Paper No. 97-2
Presentation Time: 9:00 AM-1:00 PM
SELECTION BY DIFFERENTIAL PERSISTENCE AMONG ANIMAL GENERA QUANTIFIED USING THE PALEOBIOLOGY DATABASE
Selection by differential persistence has been proposed as the evolutionary basis for the Gaia hypothesis, potentially explaining how a biosphere might be selected for the property of promoting its own survival (Doolittle, 2013). However, this process cannot practically be observed on such a scale. To test whether selection by differential persistence might be seen operating on smaller clades than life as a whole, we analysed the lifespans of extinct animal genera using fossil occurrence data from the Paleobiology Database (PBDB). If this process is in operation, we would predict that the extinction probability of a clade decreases as the clade gets older and accumulates adaptations favourable for its survival. This is in opposition to a constant extinction probability per unit time – a common assumption for each lineage in evolutionary modelling – which would predict that the histogram of extinct clade lifespans follows an exponential distribution.

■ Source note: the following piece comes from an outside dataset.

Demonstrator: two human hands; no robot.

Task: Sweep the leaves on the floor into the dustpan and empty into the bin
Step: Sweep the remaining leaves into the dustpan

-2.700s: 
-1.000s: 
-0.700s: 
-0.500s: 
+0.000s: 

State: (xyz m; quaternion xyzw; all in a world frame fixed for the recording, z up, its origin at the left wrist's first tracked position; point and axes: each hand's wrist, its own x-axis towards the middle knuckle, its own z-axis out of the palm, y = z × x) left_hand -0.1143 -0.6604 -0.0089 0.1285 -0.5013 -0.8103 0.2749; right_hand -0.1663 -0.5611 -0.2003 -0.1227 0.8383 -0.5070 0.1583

We observe that old clades are over-represented in the histogram compared to the exponential distribution, and the degree of over-representation (ratio of observed number of taxa in each bin vs. that predicted by the exponential curve) increases with clade lifespan. This pattern is robust within major phyla and classes tested, as well as through time. Age selectivity of extinction has been observed before for particular clades or extinction events (Finnegan et al., 2008, for example), but it has not been considered as a general process potentially deriving from selection by differential persistence. Observing this process at lower taxonomic levels also hints at its possibility for life as a whole – indeed, the possibility of Gaia.